— PROBLEM —
Leaving out the pictures, copy each record below exactly.

— SUPPLIED MATERIAL —

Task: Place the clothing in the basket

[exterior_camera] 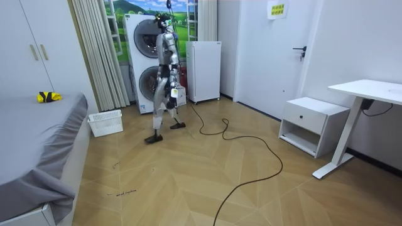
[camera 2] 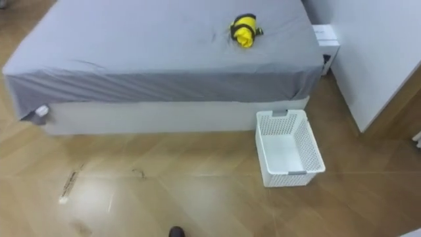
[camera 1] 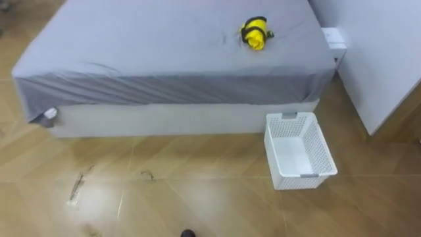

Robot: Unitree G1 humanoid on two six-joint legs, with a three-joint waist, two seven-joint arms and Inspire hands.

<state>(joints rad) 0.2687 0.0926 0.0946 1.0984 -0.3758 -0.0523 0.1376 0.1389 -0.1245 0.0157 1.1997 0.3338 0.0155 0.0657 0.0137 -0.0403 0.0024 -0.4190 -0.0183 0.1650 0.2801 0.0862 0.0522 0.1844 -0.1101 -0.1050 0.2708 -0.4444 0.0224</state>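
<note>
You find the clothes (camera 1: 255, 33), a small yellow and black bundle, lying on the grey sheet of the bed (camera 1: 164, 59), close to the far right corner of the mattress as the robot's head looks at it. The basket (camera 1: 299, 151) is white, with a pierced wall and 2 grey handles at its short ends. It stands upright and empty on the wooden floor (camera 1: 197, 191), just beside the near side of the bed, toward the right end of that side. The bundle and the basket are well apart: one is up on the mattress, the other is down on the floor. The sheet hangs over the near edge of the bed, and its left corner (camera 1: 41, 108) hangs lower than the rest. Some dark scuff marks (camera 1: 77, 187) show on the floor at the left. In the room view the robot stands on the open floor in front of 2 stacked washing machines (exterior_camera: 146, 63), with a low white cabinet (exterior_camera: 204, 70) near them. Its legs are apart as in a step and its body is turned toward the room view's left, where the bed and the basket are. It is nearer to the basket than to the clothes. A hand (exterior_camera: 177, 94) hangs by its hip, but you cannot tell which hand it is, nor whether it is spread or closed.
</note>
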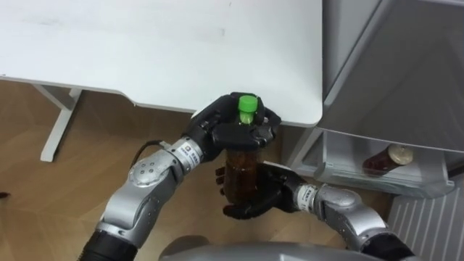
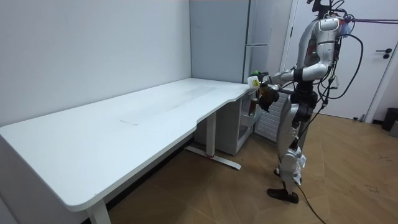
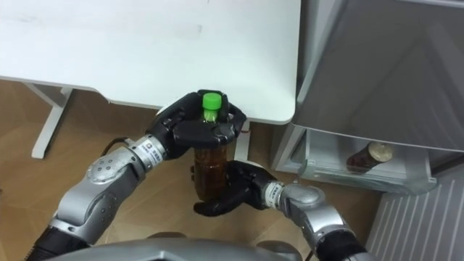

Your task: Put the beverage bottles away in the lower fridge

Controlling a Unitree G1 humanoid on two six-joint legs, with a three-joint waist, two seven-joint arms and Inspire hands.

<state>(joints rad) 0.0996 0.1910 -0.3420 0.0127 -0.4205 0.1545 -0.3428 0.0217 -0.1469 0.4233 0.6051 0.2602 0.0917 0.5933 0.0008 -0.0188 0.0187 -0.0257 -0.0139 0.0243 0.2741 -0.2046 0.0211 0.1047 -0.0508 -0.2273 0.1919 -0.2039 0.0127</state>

— SOLUTION —
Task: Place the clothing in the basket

[exterior_camera] 
[camera 2] 
[camera 1] 

Robot: Unitree G1 humanoid on two six-joint legs, with a three-joint waist, two seven-joint arms and Inspire hands.

<state>(joints rad) 0.2687 0.0926 0.0946 1.0984 -0.3758 -0.0523 0.1376 0.1389 -0.1245 0.0157 1.1997 0.3338 0.0155 0.0657 0.0137 -0.0403 0.0024 -0.4190 -0.0183 0.1650 0.2801 0.0862 0.0522 0.1844 -0.1101 -0.1050 0.2708 -0.4444 0.0224</state>
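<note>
You find the clothes (camera 1: 255, 33), a small yellow and black bundle, lying on the grey sheet of the bed (camera 1: 164, 59), close to the far right corner of the mattress as the robot's head looks at it. The basket (camera 1: 299, 151) is white, with a pierced wall and 2 grey handles at its short ends. It stands upright and empty on the wooden floor (camera 1: 197, 191), just beside the near side of the bed, toward the right end of that side. The bundle and the basket are well apart: one is up on the mattress, the other is down on the floor. The sheet hangs over the near edge of the bed, and its left corner (camera 1: 41, 108) hangs lower than the rest. Some dark scuff marks (camera 1: 77, 187) show on the floor at the left. In the room view the robot stands on the open floor in front of 2 stacked washing machines (exterior_camera: 146, 63), with a low white cabinet (exterior_camera: 204, 70) near them. Its legs are apart as in a step and its body is turned toward the room view's left, where the bed and the basket are. It is nearer to the basket than to the clothes. A hand (exterior_camera: 177, 94) hangs by its hip, but you cannot tell which hand it is, nor whether it is spread or closed.
</note>
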
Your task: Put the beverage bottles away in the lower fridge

Controlling a Unitree G1 humanoid on two six-joint legs, with a three-joint waist, two seven-joint arms and Inspire hands.

<state>(joints rad) 0.0996 0.1910 -0.3420 0.0127 -0.4205 0.1545 -0.3428 0.0217 -0.1469 0.4233 0.6051 0.2602 0.0917 0.5933 0.0008 -0.0188 0.0187 -0.0257 -0.0139 0.0243 0.2741 -0.2046 0.0211 0.1047 -0.0508 -0.2273 0.1919 -0.2039 0.0127</state>

That concludes the output.